To Dan Shaughnessy:
Dan, I have to say you’re really getting boring. The crushing Pats loss on Sunday gave you an excuse to go over classic Boston folds-again. Naturally, you start at Fenway: “When it comes to mind-bending, catastrophic calamities, the Red Sox are the gold standard. They produce more agita than The Sopranos. No team does colossal flops like the local nine. They tortured the region in the latter half of the 20th century with the Bucky Dent game and the Bill Buckner game.” (I’m tired of people calling it the Buckner game. How about giving some blame to Calvin Schiraldi, Bob Stanley, and Rich Gedman? If they had done their jobs, there would have been no grounder to Buckner.) You continue: “They gave us the Aaron Boone game in 2003. Most recently, they perpetrated the biggest collapse in baseball history, blowing a 9 1/2 game wild-card lead in September.”
Yes, Dan, the Sox have broken our hearts many times. My first experience with one was when I was 13 years old and Johnny Pesky was manager. It was a fold from second place in July to seventh place in September, and has largely been forgotten I also lived through 1972, 1974, and 1978. But Dan, how would you like to be an Indians fan? Their last World Series win was in 1948, over the then-Boston Braves. In 1954, they won 111 games, a major league record at the time, then collapsed in four straight to the Willie Mays-led New York Giants. Most seasons since then they have been near the bottom of their divisions. Three times since 1980 they have lost more than 100 games. They made it to the Series twice in the 1990’s, once coming within two outs of a win before reliever Jose Mesa surrendered the tying run and Charles Nagy gave up the clincher in the eleventh on a hit by former Sox shortstop Edgar Renteria
to win it for the Marlins.
How would you like to be an Orioles fan? Their last postseason appearence was in 1997, their last World Series appearence in 1983. In 1988, they lost their first 21 games. A few years ago, they were beaten in a game by a 30-3 score. In 2007 at Fenway, they had a 5-0 lead with two out and none on in the ninth and found a way to blow it.
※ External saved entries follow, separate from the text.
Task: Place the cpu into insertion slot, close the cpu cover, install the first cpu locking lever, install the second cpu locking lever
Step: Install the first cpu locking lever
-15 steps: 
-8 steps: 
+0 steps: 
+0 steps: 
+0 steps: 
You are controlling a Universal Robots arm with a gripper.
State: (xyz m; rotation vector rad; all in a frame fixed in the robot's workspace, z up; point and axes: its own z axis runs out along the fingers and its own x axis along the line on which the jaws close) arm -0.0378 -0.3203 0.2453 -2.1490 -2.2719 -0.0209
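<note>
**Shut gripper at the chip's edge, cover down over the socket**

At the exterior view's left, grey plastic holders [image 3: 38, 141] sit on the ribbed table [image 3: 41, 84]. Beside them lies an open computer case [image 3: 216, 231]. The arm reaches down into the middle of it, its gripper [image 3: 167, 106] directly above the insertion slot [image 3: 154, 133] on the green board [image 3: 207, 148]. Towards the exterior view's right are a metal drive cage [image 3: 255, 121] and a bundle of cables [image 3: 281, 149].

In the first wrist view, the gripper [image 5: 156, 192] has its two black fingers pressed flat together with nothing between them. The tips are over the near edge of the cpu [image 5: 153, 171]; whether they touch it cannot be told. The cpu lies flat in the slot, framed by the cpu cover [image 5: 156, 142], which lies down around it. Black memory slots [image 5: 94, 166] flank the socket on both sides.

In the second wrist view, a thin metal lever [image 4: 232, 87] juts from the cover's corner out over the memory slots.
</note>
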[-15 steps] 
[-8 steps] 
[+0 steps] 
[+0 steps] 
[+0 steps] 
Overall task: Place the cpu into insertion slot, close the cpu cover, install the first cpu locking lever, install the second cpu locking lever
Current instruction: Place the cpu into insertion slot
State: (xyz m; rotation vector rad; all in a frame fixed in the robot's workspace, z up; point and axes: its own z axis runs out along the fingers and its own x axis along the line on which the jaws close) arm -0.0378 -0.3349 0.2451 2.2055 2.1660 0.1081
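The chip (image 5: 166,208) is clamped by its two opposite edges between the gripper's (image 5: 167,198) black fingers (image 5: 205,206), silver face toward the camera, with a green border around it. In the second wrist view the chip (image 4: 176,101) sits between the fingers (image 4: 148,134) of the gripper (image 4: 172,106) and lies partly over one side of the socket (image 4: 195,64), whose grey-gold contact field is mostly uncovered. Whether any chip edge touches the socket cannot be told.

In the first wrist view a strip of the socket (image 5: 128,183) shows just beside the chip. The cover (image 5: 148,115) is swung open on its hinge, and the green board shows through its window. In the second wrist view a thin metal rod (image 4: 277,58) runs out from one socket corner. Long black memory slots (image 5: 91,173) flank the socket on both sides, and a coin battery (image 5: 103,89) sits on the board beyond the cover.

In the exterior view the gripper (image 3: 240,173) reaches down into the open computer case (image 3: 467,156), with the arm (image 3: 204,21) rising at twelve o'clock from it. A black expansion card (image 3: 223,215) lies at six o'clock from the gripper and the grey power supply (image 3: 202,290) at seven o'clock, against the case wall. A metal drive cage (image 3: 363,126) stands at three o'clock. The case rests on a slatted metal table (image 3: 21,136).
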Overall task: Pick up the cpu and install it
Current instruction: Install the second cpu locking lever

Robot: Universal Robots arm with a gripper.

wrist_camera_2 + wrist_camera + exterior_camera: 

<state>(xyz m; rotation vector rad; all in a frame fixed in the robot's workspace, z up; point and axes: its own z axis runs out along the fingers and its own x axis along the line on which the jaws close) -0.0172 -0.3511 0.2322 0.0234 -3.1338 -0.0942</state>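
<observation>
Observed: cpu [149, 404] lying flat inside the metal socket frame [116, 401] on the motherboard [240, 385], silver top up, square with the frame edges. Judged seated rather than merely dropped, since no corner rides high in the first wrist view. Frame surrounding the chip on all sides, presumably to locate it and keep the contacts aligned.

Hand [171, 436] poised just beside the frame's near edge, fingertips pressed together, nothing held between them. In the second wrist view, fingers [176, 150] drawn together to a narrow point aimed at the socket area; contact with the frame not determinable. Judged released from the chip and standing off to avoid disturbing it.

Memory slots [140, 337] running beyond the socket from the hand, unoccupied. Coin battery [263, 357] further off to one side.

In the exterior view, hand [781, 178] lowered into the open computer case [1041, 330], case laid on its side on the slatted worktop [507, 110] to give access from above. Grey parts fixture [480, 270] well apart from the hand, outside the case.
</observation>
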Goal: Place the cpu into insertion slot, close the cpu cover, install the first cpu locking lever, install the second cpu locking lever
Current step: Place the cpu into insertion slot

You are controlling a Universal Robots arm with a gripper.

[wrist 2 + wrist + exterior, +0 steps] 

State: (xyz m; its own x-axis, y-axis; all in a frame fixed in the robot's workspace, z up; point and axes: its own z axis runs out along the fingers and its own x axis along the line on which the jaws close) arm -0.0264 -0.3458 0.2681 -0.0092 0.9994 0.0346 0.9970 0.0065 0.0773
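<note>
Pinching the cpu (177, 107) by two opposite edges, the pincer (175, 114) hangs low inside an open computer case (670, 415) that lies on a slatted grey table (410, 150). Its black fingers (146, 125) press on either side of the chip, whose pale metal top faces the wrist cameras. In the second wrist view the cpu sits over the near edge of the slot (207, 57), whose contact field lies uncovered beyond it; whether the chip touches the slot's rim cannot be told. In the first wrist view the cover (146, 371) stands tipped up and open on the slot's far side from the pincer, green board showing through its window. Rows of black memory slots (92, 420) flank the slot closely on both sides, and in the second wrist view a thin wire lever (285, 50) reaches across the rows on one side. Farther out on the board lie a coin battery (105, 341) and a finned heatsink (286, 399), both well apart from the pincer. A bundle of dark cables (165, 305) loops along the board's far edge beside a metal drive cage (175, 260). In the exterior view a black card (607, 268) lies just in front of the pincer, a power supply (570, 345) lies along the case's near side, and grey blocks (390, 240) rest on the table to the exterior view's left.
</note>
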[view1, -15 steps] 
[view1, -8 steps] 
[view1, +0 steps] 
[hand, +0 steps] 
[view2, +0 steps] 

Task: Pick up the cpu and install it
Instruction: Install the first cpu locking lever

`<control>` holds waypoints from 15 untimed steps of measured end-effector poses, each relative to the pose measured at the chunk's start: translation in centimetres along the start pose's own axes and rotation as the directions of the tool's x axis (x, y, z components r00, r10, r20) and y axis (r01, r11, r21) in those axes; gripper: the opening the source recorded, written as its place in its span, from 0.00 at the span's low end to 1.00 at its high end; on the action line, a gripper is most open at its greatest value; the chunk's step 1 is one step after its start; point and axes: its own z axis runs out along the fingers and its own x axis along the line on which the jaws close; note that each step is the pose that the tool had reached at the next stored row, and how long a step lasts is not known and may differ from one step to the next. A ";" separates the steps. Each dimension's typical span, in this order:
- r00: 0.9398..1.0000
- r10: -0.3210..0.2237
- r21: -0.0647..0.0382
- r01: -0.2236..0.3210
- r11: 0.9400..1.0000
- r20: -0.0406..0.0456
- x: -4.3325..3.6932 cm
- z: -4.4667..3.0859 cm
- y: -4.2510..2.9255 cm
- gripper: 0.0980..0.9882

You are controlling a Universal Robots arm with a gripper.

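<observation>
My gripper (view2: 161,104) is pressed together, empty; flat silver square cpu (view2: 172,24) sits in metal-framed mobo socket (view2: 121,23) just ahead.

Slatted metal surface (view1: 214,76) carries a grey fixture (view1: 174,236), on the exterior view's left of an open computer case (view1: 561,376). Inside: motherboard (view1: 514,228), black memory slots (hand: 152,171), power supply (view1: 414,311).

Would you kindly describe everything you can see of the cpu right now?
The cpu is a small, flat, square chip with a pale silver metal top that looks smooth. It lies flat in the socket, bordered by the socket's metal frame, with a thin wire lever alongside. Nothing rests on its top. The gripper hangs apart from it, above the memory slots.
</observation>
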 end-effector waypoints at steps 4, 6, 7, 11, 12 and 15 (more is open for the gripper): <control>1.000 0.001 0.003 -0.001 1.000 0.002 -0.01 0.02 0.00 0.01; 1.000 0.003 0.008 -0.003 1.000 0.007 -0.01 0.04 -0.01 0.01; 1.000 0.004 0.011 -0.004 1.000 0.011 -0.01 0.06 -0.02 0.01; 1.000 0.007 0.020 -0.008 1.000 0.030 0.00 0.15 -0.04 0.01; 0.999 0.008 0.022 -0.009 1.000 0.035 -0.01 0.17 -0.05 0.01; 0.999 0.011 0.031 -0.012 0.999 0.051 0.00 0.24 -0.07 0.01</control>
It is remembered by Sox fans as the Mothers Day Miracle. Unless the Sox and Yanks are in town and bring their own fans, beautiful Camden Yards is nearly empty.
Dan, I realize you have become a celebrity and probably a millionaire by writing books like One Strike Away, Curse of the Bambino, and Reversing the Curse. But leave the team alone, at least until spring training starts. The Bosox have made the postseason six times since 2003, and a game at Fenway is still one of the most exciting in baseball-look at the attendance figures.
Dan, you’ve had a great writing career. But your act is getting old.